> Problem details
The answer must reproduce all of the data below exactly and contain no images.

Stored entries
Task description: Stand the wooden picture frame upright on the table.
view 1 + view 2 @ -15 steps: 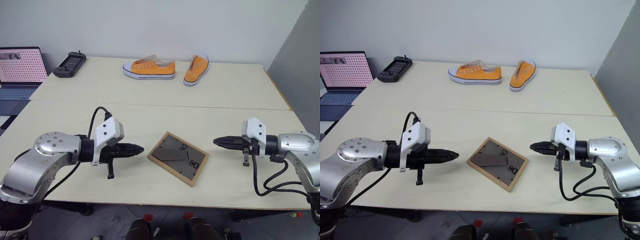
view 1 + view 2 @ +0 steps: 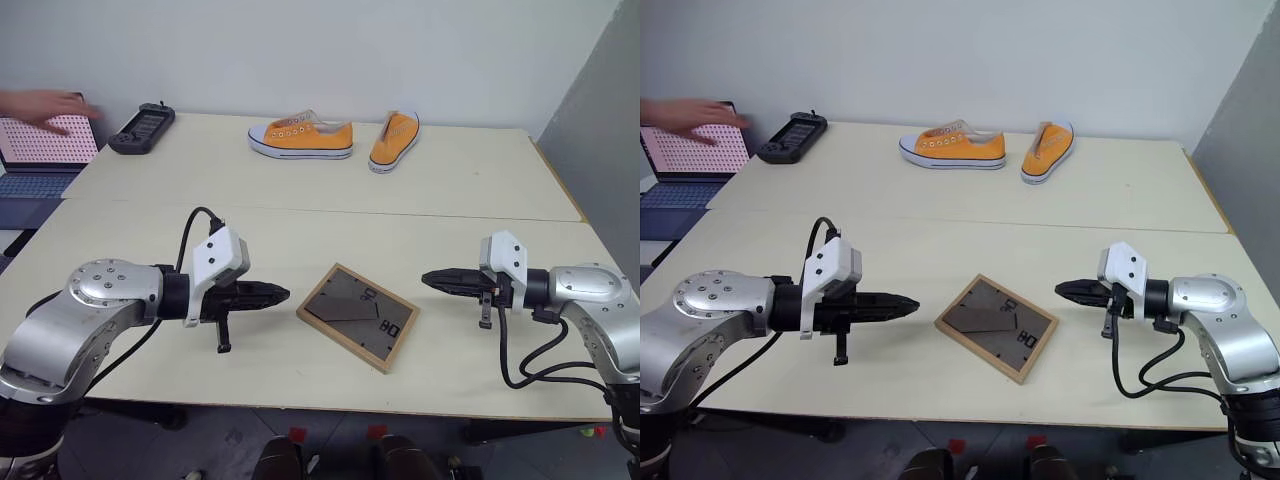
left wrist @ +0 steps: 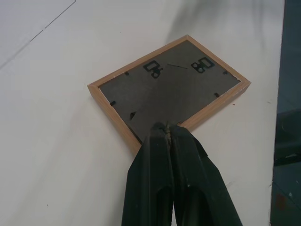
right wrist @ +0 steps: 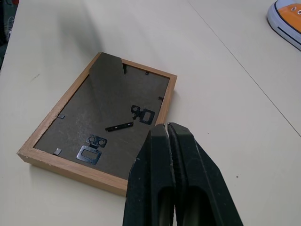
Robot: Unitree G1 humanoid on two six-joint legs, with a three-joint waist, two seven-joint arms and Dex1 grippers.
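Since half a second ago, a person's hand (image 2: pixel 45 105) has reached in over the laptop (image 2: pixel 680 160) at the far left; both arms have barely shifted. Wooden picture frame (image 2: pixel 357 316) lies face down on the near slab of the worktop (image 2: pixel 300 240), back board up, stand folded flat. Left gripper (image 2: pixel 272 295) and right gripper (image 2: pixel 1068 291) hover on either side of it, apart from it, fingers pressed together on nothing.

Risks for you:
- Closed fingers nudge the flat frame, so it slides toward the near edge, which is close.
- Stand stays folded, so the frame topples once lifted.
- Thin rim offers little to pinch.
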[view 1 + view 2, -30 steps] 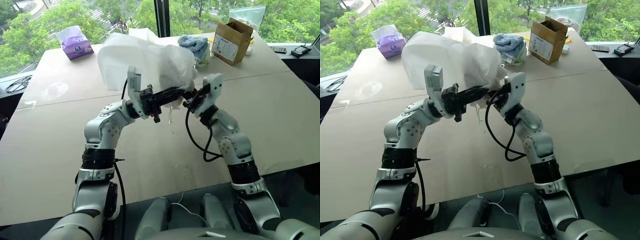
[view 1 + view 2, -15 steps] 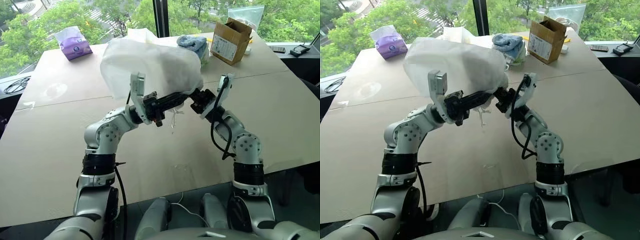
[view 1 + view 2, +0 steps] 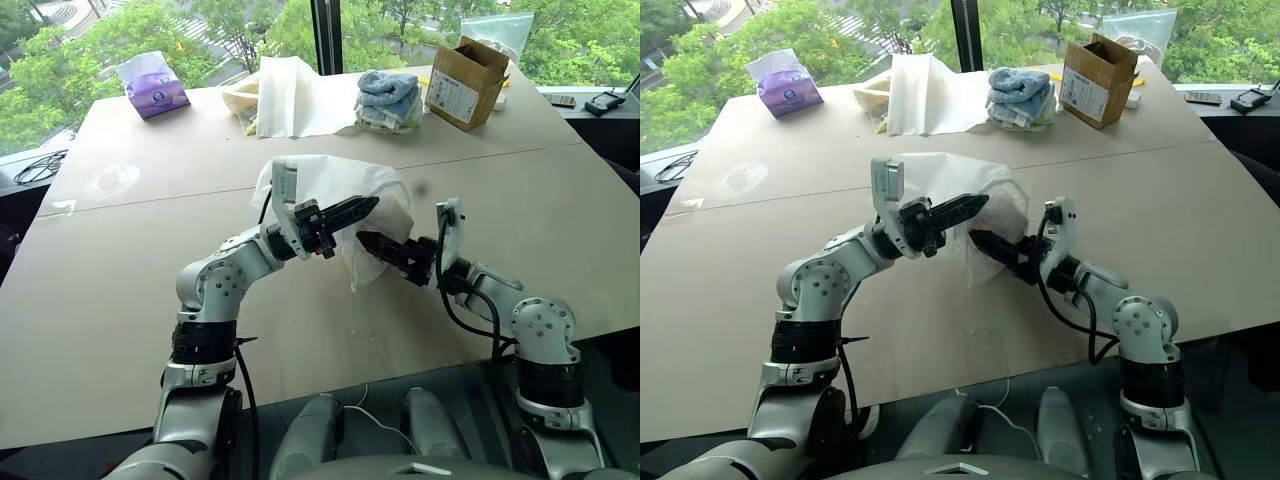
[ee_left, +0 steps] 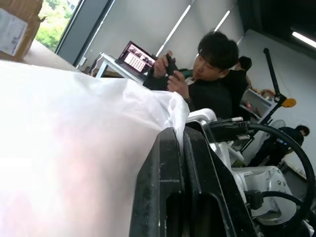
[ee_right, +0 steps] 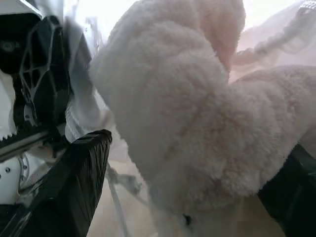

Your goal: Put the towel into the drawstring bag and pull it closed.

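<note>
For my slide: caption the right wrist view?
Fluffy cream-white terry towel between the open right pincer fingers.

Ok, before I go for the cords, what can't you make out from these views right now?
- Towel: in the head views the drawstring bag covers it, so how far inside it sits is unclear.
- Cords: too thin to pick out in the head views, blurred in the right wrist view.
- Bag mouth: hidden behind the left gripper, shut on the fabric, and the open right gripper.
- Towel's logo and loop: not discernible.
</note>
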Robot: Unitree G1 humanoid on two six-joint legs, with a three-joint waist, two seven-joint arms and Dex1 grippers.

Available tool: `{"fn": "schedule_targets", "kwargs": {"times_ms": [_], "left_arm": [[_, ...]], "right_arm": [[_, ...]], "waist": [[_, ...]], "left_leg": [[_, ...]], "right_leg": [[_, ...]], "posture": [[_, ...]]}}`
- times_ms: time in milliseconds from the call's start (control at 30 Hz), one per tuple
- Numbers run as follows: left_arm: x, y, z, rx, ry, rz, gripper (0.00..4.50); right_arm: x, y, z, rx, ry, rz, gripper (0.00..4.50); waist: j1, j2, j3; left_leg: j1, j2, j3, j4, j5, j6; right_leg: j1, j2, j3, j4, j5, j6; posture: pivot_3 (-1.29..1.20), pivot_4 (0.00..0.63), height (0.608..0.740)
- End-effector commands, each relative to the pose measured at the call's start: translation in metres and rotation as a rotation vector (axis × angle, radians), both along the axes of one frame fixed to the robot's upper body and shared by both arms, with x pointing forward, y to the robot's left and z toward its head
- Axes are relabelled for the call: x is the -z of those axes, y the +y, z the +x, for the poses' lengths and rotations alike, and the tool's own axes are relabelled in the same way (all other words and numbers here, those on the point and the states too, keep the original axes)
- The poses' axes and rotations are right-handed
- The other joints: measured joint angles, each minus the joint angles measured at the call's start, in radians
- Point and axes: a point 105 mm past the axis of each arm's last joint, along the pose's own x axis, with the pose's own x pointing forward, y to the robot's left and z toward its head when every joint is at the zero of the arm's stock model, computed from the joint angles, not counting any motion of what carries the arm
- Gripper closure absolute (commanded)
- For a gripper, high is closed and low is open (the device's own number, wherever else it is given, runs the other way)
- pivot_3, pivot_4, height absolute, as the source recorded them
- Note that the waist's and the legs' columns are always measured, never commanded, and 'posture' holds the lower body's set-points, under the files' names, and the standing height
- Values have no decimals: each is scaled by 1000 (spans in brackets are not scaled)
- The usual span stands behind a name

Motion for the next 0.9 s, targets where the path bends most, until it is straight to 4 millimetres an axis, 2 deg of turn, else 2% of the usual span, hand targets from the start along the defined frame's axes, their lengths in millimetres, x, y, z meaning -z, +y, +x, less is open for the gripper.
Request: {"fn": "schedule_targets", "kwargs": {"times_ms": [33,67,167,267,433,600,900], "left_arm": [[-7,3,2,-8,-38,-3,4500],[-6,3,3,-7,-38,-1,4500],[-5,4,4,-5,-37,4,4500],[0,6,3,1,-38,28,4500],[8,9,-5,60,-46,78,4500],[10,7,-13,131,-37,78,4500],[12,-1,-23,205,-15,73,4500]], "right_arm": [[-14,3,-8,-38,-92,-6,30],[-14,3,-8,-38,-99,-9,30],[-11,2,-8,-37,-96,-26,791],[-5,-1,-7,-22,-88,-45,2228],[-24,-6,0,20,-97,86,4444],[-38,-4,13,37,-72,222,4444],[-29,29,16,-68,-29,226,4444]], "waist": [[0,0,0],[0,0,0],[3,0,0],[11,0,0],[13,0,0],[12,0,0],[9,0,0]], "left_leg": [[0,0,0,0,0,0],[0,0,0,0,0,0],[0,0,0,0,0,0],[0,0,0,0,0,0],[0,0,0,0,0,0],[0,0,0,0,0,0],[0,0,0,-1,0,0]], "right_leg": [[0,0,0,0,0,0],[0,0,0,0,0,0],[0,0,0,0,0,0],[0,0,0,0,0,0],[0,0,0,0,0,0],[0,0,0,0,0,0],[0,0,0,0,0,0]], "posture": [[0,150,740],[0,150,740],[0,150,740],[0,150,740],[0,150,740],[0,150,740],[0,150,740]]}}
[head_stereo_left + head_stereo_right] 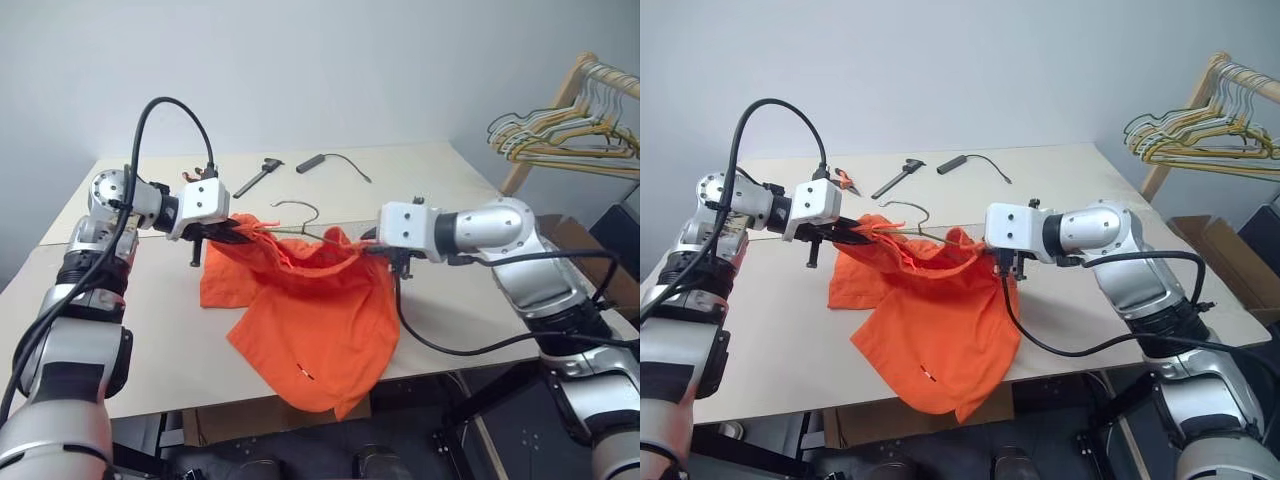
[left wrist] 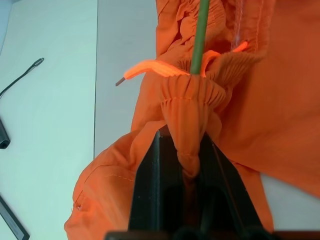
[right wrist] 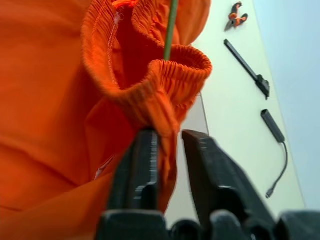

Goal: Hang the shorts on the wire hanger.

> Answer area
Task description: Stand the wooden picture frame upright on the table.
view 1 + view 2 @ -15 steps: 
view 1 + view 2 @ +0 steps: 
left wrist @ +0 steps: 
right wrist @ +0 steps: 
Robot: Unitree G1 humanoid on two six-joint legs, with a three-joint waist, two seven-joint arms and Dex1 grippers.
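Since half a second ago, a person's hand (image 2: pixel 45 105) has reached in over the laptop (image 2: pixel 680 160) at the far left; both arms have barely shifted. Wooden picture frame (image 2: pixel 357 316) lies face down on the near slab of the worktop (image 2: pixel 300 240), back board up, stand folded flat. Left gripper (image 2: pixel 272 295) and right gripper (image 2: pixel 1068 291) hover on either side of it, apart from it, fingers pressed together on nothing.

Risks for you:
- Closed fingers nudge the flat frame, so it slides toward the near edge, which is close.
- Stand stays folded, so the frame topples once lifted.
- Thin rim offers little to pinch.
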[view 1 + view 2, -30 steps] 
[view 1 + view 2, -15 steps] 
[view 1 + view 2, +0 steps] 
[ee_left, +0 steps] 
[ee_right, +0 steps] 

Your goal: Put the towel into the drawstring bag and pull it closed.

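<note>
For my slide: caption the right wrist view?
Fluffy cream-white terry towel between the open right pincer fingers.

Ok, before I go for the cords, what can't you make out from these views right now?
- Towel: in the head views the drawstring bag covers it, so how far inside it sits is unclear.
- Cords: too thin to pick out in the head views, blurred in the right wrist view.
- Bag mouth: hidden behind the left gripper, shut on the fabric, and the open right gripper.
- Towel's logo and loop: not discernible.
</note>
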Robot: Unitree G1 humanoid on two six-joint legs, with a three-joint waist, two seven-joint arms and Dex1 grippers.

Available tool: `{"fn": "schedule_targets", "kwargs": {"times_ms": [_], "left_arm": [[_, ...]], "right_arm": [[_, ...]], "waist": [[_, ...]], "left_leg": [[_, ...]], "right_leg": [[_, ...]], "posture": [[_, ...]]}}`
- times_ms: time in milliseconds from the call's start (control at 30 Hz), one per tuple
- Numbers run as follows: left_arm: x, y, z, rx, ry, rz, gripper (0.00..4.50); right_arm: x, y, z, rx, ry, rz, gripper (0.00..4.50); waist: j1, j2, j3; left_leg: j1, j2, j3, j4, j5, j6; right_leg: j1, j2, j3, j4, j5, j6; posture: pivot_3 (-1.29..1.20), pivot_4 (0.00..0.63), height (0.608..0.740)
- End-effector commands, each relative to the pose measured at the call's start: translation in metres and rotation as a rotation vector (axis × angle, radians), both along the axes of one frame fixed to the robot's upper body and shared by both arms, with x pointing forward, y to the robot's left and z toward its head
- Axes are relabelled for the call: x is the -z of those axes, y the +y, z the +x, for the poses' lengths and rotations alike, and the tool's own axes are relabelled in the same way (all other words and numbers here, those on the point and the states too, keep the original axes)
- The poses' axes and rotations are right-handed
- The other joints: measured joint angles, each minus the joint angles measured at the call's start, in radians
- Point and axes: a point 105 mm past the axis of each arm's last joint, along the pose's own x axis, with the pose's own x pointing forward, y to the robot's left and z toward its head when every joint is at the zero of the arm's stock model, computed from the joint angles, not counting any motion of what carries the arm
- Gripper closure absolute (commanded)
- For a gripper, high is closed and low is open (the device's own number, wherever else it is given, runs the other way)
- pivot_3, pivot_4, height absolute, as the source recorded them
- Note that the waist's and the legs' columns are always measured, never commanded, and 'posture' holds the lower body's set-points, under the files' names, and the standing height
- Values have no decimals: each is scaled by 1000 (spans in brackets are not scaled)
- The usual span stands behind a name

Motion for the next 0.9 s, targets where the path bends most, until it is straight to 4 millimetres an axis, 2 deg of turn, else 2% of the usual span, hand targets from the start along the defined frame's axes, their lengths in millimetres, x, y, z meaning -z, +y, +x, less is open for the gripper.
Request: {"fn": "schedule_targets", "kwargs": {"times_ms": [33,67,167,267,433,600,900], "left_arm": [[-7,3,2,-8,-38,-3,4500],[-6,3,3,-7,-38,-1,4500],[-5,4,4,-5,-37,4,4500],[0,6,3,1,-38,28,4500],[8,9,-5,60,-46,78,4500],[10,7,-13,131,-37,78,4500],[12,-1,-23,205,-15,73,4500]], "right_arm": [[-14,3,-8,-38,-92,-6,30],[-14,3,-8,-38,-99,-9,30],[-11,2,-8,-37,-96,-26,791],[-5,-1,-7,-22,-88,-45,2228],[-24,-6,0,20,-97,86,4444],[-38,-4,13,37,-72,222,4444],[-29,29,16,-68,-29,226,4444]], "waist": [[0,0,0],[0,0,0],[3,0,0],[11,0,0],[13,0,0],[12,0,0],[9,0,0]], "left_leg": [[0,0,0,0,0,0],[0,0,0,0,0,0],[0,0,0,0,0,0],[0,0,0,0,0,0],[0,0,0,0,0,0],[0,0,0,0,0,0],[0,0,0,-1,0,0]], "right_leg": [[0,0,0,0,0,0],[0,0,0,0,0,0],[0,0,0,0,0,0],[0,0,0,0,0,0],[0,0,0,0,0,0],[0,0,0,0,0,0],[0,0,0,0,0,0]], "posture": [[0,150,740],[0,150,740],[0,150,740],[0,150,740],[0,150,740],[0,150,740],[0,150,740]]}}
[head_stereo_left + head_stereo_right] 
[left wrist] 
[right wrist] 

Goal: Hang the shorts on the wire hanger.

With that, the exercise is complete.